Realized I put this in the Rules Q area rather than the House Rules area. Reprinting it here to talk it up.
Digging through the action cards and careers (in the boxed set only, haven't picked up the Adv's toolkit yet) I'm finding a distinct lack of career specialty. Other than the stance varieties (which isn't a wide range as they start with 4 boxes, which is either 2/2 or 3/1) and the different advance steps the only careers that seem to 'get something' are the Zealot and casters (insanity and casting abilities respectively). Skimming the action cards, only a few require a specific career (outside of the spells/blessings), most - when they have a restriction - base it on equipment carried. The only thing that the career choice seems to have any real bearing on is talent choice...
Seems like except for shuffling around how the advances stack up and the talent slots the careers are a background description and four keywords (that don't do all that much - so far).
Is anyone else finding this is the case? I loved the old 1e/2e career method that seemed to give the character more 'connection' to the career choice.
What are you doing to make the career choice have more impact on the character?
I've started looking at the action keywords and seeing where they could be affected by the career choice (for example, buying an action that doesn't share at least one keyword with your current career requires +1 advance to represent the focus of training/experience being different; or simply being unable to take an action that doesn't share a keyword). I'm sure in some cases this won't work (for example, the number of actions with the social keyword is far greater than the ones with melee or ranged or whatnot).
Emirkol said: +1 advance cost for not having the same keyword...good start. Still, no, there's not much to the careers except for pictures and background. They truly are the required fluff though. I had a player gripe about being stuck with a "boatman" at the convention... He asked, "what makes him special?" It got me thinking about this very subject.

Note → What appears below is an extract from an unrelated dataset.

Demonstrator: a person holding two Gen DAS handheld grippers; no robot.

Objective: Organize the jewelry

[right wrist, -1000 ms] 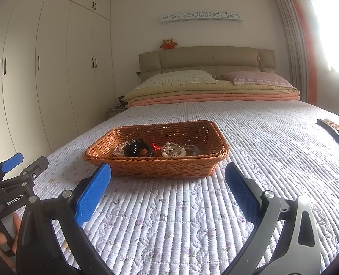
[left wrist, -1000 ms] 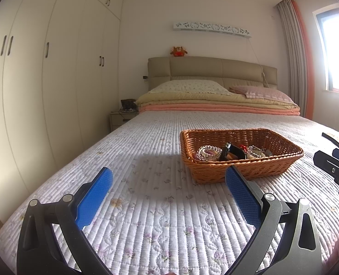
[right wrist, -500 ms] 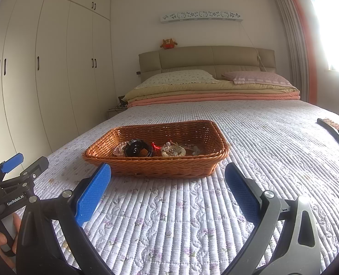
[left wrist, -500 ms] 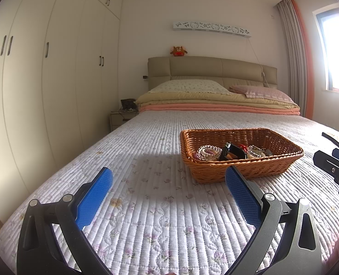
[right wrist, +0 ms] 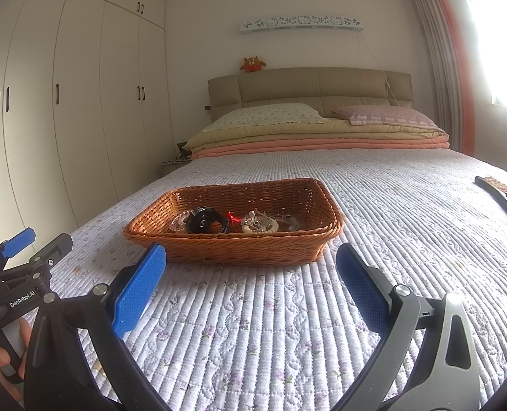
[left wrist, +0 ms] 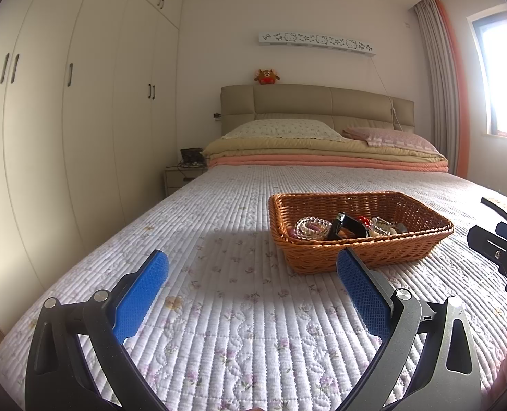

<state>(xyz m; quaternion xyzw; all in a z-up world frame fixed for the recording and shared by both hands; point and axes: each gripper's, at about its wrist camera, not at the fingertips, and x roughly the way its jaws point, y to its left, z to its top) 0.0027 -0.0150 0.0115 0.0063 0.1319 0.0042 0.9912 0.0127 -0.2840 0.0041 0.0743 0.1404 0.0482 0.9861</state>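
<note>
While both jaws sit wide open and empty | left gripper (left wrist: 251, 289), right gripper (right wrist: 251, 289) near edge | jewelry (right wrist: 231, 220) piled in wicker basket (right wrist: 232, 253) mid-bed | we'd go in slow, pinch one piece.

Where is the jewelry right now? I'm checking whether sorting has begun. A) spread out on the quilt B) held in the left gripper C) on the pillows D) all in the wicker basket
D: the bead bracelets and other pieces lie inside the wicker basket on the quilt, while the left gripper and the right gripper are both open and hold nothing.
</note>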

Yeah, the fluff's definitely required and I love it, but it feels like there needs to be more 'point' to the career itself.
haha, boatman. Good question.
Here's another option:
Actions a character takes that he doesn't share a keyword for or is trained in the skill required generate an additional recharge token (which means a 0 recharge now costs 1). That helps cover the lack of keywords on some actions. Just another thought.
Part of this comes from me sitting down and generating a couple of characters last night so I have firsthand practice with it before walking the players through (used pregens last game) and realizing after generating stats and picking talents I had the exact same pool of options in what they were capable of doing for both a Wood Elf Soldier and a Reiklander Student.